Scribd, Inc. boosts content discovery and engagement with Claude
Scribd, Inc. uses Claude to generate high-quality metadata for millions of user-uploaded documents, improving content discoverability and driving user engagement across its global platforms.
- Helped address 70% of user-uploaded content that lacked quality metadata
- Richer content descriptions significantly increased user signups and subscriptions
- Scaled to process over 100 million documents
Enhancing a platform of user-generated content
Scribd, Inc., a multinational technology company focused on the written and spoken word, offers a massive collection of user-generated content across two of its products: Scribd and Slideshare. With hundreds of millions of documents and more, these platforms faced a significant challenge: a large portion of the content lacked quality metadata, making it difficult for users to discover relevant material.
"When a creator uploads a document to Scribd or a deck to SlideShare, they've already done the work of creating the content," explains Steve Neola, Senior Director of Product at Scribd. "Attaching metadata like titles, descriptions, or categories is extra work for them."
The company found that approximately 70% of user-uploaded content had low-quality or missing metadata, primarily descriptions. This gap presented an opportunity to improve the user experience and content discoverability across these two Scribd, Inc. platforms.
Leveraging AI to scale metadata generation
To address this challenge, Scribd, Inc. turned to generative AI, specifically Claude, to automatically create high-quality metadata for their vast user-generated content library. The project began with careful scoping and experimentation, led by John Strenio, a Data Scientist on Scribd's Applied Research team.
"We started by testing language capabilities and summarization abilities across various models," Strenio recalls. "One of the difficulties in that experimentation phase was evaluating the quality of the models and the prompts we were using."
The team conducted extensive human-led evaluations, relying heavily on their content operations department to assess the quality of AI-generated metadata. As they narrowed down their options, the focus shifted to scaling, throughput, and cost considerations.
Choosing Claude for performance and support
While Scribd, Inc. initially explored other options, including open source alternatives, they ultimately chose Claude for its combination of quality, cost-effectiveness, and scalability.
"Claude was the right mix of everything," says Strenio. "It was competitive in our experiments, and from the data scientist's perspective, one of the big factors was the ability to perform a large volume of inference in a very short amount of time."
Scribd, Inc. also appreciated the support they received from Anthropic. "The support interaction was really impressive," Neola notes. "We had a Slack channel where we could ask questions in real time and get feedback, which enabled faster turnarounds and implementation efficiency."
For an enterprise like Scribd, Inc., trust and reliability were crucial factors. "Claude's Constitutional AI and all the ethical considerations that go into the model makes Anthropic a really exciting long-term partner," Neola explains. "We want to make sure we're building trust around our AI choices internally as well as with our customers."
Driving engagement and subscriptions
The impact of implementing Claude-generated metadata has been significant for Scribd. By adding AI-generated descriptions to document pages, the company saw a substantial increase in users who view content and ultimately sign up as subscribers.

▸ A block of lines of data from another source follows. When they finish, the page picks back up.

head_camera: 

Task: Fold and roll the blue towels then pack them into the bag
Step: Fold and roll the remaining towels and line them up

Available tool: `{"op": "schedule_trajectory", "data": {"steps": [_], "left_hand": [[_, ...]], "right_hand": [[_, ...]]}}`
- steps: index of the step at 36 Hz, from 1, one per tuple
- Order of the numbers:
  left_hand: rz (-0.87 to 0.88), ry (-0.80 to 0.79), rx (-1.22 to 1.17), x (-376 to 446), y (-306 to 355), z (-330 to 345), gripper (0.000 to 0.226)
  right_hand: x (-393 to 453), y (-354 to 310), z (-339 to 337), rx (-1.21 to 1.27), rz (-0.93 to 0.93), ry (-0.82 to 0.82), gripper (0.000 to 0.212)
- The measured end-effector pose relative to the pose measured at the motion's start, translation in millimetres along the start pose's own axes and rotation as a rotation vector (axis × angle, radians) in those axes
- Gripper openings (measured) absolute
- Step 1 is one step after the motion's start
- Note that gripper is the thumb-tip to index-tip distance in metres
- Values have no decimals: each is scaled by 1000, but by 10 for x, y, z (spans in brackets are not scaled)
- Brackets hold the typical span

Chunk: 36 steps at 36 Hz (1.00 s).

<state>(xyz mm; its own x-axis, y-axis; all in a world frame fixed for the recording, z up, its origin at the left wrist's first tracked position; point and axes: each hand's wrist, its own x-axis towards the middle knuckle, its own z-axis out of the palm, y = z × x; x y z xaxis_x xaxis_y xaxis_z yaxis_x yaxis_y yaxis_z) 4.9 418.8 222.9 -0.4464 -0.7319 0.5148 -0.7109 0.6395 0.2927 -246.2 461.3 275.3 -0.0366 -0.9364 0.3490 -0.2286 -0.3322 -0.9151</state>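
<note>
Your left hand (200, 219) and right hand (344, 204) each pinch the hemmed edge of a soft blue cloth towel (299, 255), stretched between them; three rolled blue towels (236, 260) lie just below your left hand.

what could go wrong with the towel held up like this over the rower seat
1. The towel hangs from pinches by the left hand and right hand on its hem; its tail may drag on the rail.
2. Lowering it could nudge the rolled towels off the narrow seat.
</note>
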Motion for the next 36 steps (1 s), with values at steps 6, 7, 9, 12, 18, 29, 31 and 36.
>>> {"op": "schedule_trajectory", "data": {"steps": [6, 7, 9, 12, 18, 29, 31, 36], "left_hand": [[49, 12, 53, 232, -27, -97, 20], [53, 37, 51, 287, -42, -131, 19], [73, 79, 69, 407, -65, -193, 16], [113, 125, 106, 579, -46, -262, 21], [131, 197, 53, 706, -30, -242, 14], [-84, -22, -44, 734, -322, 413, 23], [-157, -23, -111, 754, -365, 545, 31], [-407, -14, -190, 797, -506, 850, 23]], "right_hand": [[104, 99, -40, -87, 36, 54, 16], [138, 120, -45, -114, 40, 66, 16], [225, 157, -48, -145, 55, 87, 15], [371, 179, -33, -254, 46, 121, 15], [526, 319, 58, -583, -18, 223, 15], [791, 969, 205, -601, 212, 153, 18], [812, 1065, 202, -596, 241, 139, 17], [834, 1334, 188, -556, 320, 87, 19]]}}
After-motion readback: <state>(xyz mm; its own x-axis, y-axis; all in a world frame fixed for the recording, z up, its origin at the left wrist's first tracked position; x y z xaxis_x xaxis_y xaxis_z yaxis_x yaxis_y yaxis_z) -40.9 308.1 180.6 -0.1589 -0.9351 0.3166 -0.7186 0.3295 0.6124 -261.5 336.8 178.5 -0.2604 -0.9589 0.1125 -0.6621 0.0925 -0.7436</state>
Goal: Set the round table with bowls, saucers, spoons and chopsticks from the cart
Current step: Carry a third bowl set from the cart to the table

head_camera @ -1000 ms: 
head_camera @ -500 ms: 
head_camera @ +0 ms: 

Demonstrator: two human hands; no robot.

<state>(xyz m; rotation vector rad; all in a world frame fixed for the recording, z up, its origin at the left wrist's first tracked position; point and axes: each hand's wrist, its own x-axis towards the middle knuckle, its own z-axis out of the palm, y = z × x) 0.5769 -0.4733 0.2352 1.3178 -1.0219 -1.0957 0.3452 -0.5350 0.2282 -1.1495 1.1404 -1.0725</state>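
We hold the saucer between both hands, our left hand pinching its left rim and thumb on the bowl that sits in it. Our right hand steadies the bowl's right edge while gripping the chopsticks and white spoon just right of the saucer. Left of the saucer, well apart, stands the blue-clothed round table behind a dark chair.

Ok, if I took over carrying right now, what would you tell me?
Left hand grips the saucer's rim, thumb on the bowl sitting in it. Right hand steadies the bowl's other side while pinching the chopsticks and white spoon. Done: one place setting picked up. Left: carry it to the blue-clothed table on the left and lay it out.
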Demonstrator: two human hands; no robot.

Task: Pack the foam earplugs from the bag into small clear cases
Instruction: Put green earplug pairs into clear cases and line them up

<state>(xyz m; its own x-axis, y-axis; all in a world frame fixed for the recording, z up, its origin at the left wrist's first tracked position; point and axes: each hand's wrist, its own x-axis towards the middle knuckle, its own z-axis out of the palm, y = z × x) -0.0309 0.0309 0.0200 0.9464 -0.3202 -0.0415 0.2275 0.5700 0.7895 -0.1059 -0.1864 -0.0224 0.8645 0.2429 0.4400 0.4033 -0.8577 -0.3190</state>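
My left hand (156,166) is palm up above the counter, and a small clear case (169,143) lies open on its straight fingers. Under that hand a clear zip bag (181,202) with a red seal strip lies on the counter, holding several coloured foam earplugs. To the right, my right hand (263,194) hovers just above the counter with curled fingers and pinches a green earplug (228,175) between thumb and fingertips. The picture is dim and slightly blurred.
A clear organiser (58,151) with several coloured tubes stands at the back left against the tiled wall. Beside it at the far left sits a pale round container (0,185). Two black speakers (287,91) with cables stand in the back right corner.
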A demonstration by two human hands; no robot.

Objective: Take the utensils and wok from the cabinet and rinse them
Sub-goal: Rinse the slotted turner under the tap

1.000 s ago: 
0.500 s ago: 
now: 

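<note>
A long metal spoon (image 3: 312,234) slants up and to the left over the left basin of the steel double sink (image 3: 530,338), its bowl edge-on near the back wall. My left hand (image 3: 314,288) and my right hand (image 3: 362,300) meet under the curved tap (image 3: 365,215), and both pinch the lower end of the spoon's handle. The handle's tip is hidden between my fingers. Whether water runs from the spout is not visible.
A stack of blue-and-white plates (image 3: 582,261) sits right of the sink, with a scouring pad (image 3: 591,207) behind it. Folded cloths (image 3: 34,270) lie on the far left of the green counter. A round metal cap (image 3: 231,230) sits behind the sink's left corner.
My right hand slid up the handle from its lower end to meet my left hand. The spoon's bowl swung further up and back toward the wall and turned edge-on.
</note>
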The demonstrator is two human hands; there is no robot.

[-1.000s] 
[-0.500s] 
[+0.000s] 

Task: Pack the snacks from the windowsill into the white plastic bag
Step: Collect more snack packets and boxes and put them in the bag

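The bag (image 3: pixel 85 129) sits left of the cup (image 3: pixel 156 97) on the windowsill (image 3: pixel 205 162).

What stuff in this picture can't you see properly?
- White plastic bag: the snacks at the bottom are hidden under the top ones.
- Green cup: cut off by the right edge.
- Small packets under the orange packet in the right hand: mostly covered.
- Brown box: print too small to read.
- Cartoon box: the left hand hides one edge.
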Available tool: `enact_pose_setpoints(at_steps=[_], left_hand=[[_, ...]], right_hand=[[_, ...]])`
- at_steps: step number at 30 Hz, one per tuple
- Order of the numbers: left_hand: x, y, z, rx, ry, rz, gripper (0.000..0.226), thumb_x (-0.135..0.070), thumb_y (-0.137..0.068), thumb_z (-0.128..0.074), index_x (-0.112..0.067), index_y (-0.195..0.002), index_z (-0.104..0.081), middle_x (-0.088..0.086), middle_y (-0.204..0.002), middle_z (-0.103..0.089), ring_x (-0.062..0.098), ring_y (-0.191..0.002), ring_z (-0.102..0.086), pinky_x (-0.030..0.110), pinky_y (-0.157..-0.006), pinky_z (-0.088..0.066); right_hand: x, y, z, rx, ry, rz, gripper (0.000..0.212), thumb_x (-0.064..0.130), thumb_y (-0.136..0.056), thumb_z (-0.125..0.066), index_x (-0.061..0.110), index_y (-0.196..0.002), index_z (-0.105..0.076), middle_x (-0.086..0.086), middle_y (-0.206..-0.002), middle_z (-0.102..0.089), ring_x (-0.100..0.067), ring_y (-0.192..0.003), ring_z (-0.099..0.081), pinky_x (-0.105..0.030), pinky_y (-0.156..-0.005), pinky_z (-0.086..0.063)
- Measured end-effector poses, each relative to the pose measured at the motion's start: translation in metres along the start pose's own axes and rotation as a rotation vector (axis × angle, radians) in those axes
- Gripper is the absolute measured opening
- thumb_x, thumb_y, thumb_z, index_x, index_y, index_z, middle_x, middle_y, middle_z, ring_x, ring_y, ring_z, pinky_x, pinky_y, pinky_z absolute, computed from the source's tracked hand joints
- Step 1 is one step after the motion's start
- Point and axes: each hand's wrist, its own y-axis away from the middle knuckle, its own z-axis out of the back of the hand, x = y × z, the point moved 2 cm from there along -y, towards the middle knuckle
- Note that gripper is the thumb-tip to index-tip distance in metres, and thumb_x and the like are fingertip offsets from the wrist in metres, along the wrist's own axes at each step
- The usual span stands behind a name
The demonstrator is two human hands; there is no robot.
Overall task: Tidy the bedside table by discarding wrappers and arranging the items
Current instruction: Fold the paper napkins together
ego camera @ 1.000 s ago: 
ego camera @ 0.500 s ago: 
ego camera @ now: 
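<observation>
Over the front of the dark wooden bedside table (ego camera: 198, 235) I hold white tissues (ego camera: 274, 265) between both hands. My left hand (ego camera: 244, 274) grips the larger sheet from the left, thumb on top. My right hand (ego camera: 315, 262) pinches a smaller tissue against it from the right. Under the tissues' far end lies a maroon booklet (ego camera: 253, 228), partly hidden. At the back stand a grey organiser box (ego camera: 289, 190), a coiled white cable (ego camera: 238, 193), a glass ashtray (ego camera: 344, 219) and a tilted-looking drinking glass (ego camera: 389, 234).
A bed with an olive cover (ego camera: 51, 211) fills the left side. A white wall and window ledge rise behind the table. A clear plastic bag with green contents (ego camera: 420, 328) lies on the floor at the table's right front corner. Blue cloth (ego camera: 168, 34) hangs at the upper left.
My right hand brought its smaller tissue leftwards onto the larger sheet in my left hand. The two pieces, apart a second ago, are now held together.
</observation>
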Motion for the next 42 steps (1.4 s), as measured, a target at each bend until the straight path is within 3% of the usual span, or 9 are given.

"Having the content right there at first glance gives the user more context about the particular document versus having to read through the whole thing," Neola says. "We saw a 7% increase in the users who are viewing it that ultimately come to the site and then sign up and become subscribers."
Scribd, Inc. is now expanding the use of this enhanced metadata across its user-generated platforms. They've seen similar improvements when incorporating the descriptions into recommendations on their homepage, and are preparing to integrate them into search results.
Looking to the future
As Scribd, Inc. continues to refine and expand its use of AI-generated metadata, the company is developing a playbook that can be applied to other types of metadata and content enhancements. They value Anthropic's commitment to continually improving Claude's capabilities.
"As a company, we want to stay on the bleeding edge of AI technology," Neola emphasizes. "Having a partner that's at the bleeding edge helps us serve customers today and continually bring new AI capabilities to them as they’re developed."
With Claude's ability to process and enhance millions of documents efficiently, Scribd, Inc. is well-positioned to continue improving content discovery and user engagement across its global platforms, making it easier than ever for users to find the information they need.